> [Work to complete]: Copy the listing exactly as given. Omit every picture.

> [Information supplied]:
-- -- --
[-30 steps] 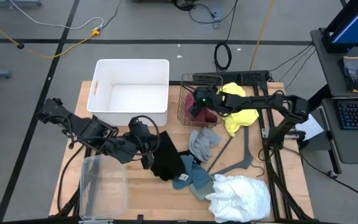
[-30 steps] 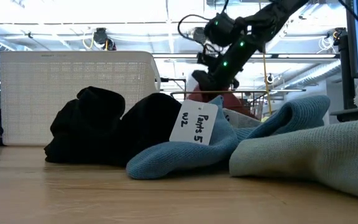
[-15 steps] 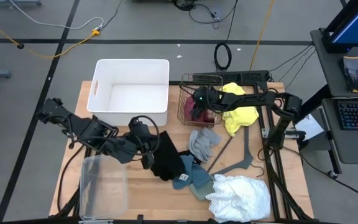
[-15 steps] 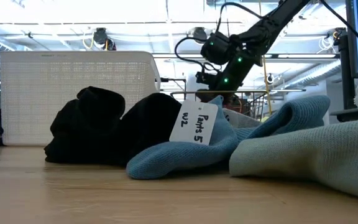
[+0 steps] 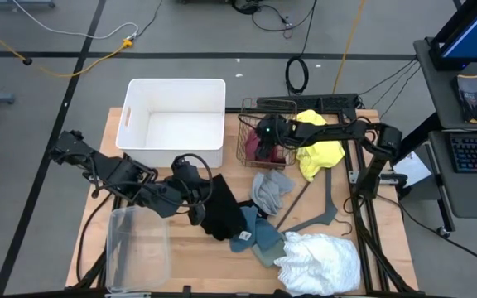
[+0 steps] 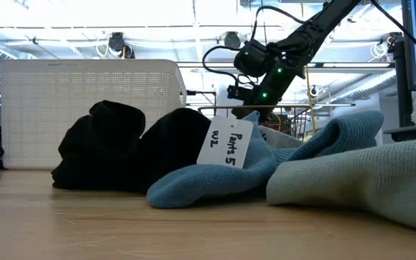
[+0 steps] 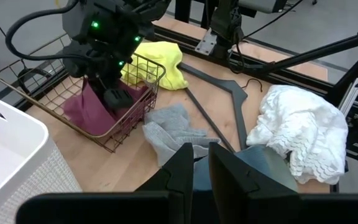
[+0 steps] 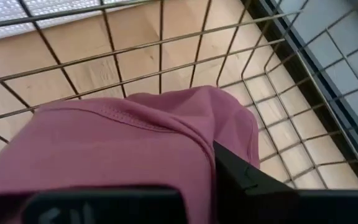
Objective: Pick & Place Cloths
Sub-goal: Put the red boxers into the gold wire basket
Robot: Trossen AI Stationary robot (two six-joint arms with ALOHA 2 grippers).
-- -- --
> [Output of the task]:
[-30 steps] 
[-30 steps] 
[-15 steps] 
[-15 steps] 
[+0 steps] 
[+0 steps] 
[+0 steps] 
[+0 steps] 
Objective: Pick & Place Cloths
Sub-goal: Put the red boxers into the gold wire basket
Robot: Trossen AI Stationary robot (two six-joint arms with ALOHA 2 grippers).

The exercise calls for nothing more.